A little over a year ago, we shared a blog post about our journey to enhance customers’ meal planning experience with personalized recipe recommendations.
We discussed the challenge of finding culinary inspiration when personal preferences aren’t fully considered — like encountering that one veggie you’d rather avoid. We explained how a system that learns from your tastes and habits could solve this issue, ultimately making the daily task of choosing meals both effortless and inspiring. After all, everyone needs to have dinner every day, so why not make daily meal planning as enjoyable and efficient as possible?

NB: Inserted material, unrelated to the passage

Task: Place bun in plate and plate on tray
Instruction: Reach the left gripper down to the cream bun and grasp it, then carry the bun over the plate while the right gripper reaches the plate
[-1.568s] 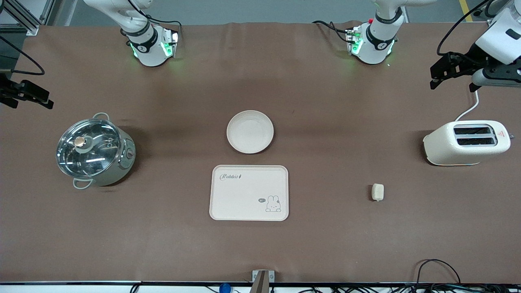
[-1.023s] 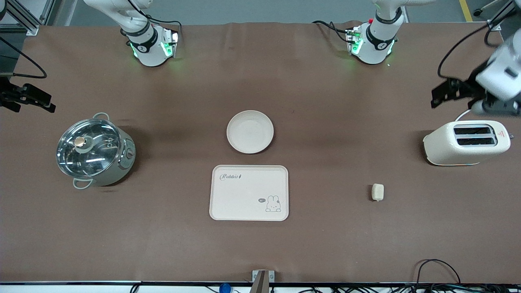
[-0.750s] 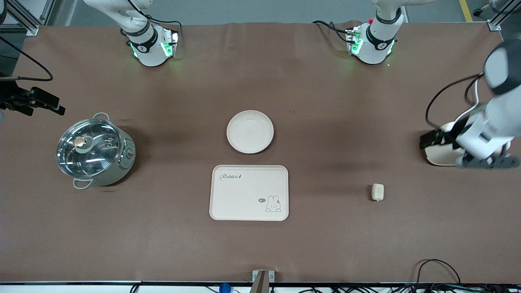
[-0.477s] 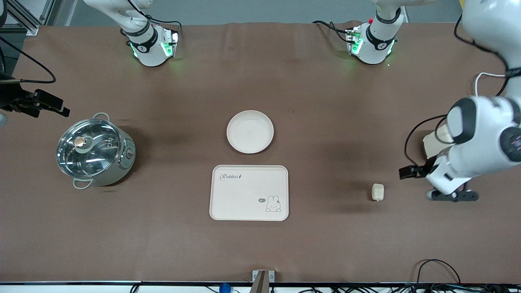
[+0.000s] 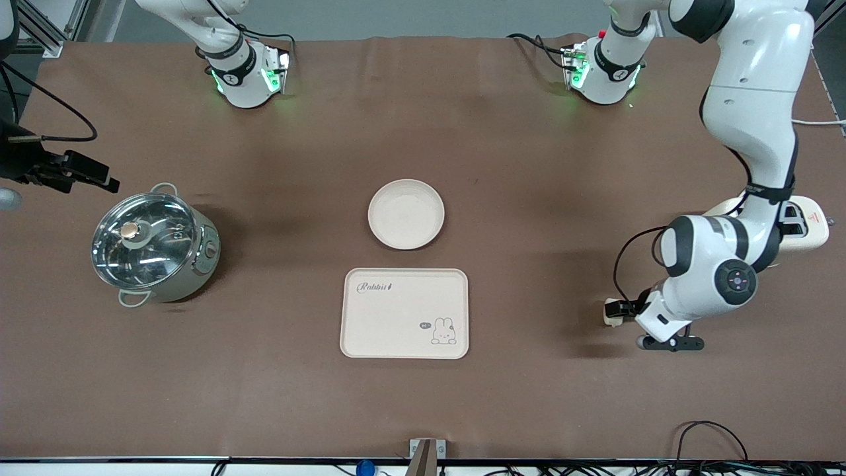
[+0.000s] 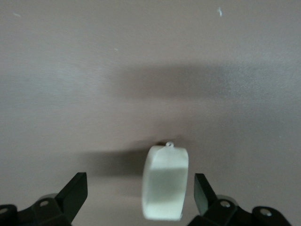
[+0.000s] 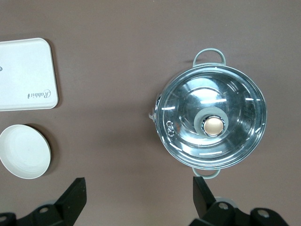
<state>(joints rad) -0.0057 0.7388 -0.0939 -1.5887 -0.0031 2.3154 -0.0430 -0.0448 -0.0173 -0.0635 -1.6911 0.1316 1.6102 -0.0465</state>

Building on that vision, we’ve continued to refine our approach. In this post, we’re excited to take you behind the scenes once again, diving into the technical advancements that have taken our system to the next level. We’ll discuss how we addressed the limitations and challenges of our initial collaborative filtering approach, and tackled the complexities of integrating recipe and customer attributes using more sophisticated techniques.
You’ll learn about the foundational concepts that drive our new system, including how we reframed the problem, the new challenges that came with it, but also the benefits it unlocked. Ready to see what’s new? Let’s get started.
Overcoming limitations
Building a machine learning system starts with translating a real-world problem into a well-defined task. This requires answering key conceptual questions: What’s the learning objective? Is it supervised or unsupervised? Should it be framed as classification, regression, or perhaps reinforcement learning? What’s the target variable, and how should the model represent it?
In recommender systems, these choices aren’t always straightforward. “Personalization” can take many forms, each with trade-offs, and the best approach depends on context and constraints. There’s no universal solution — defining the problem and its assumptions is a core part of the ML engineering craft.
In our previous blog post, we explained how we approached the problem by leveraging collaborative filtering — a technique that uses user-item interaction data to shape a matrix for similarity calculations and top-item recommendations. This method proved surprisingly effective for customers with extensive interaction histories. However, as we explored further, several limitations became apparent.
The approach struggled with scalability, making it difficult to handle large datasets efficiently. It also suffered from the cold start problem, offering little support for recommending new recipes or helping new customers. Over time, we noticed that recommendations tended to repeat, reducing diversity, and freshness.
Moreover, collaborative filtering’s reliance solely on interaction data limited our flexibility in feature engineering. This kept us from leveraging valuable information about recipes and customer preferences, making it less adaptable to the specific needs of our customers. These challenges underscored the need for a recommendation system that could better adapt to our data and user needs.
Incorporating content characteristics is widely recognized as a strategy for improving generalization and overcoming cold-start issues. Neural networks, particularly the two-tower architecture, offer an effective approach for content integration and keep gaining attention. They learn not just from user-item interactions, but also from user and item attributes, along with contextual factors. Despite the added complexity, we chose to implement this approach. Let’s take a closer look at how we did it.
Reframing the problem
Adopting the two-tower model forced us to rethink our problem formulation, shifting from an unsupervised method based on interaction matrices to a more flexible framework. As depicted in Figure 1, in this new formulation, interactions are treated as independent data points, each enriched with contextual information. This includes details such as the timing of the interaction, the customer’s preferences at that moment, and the recipes’ category.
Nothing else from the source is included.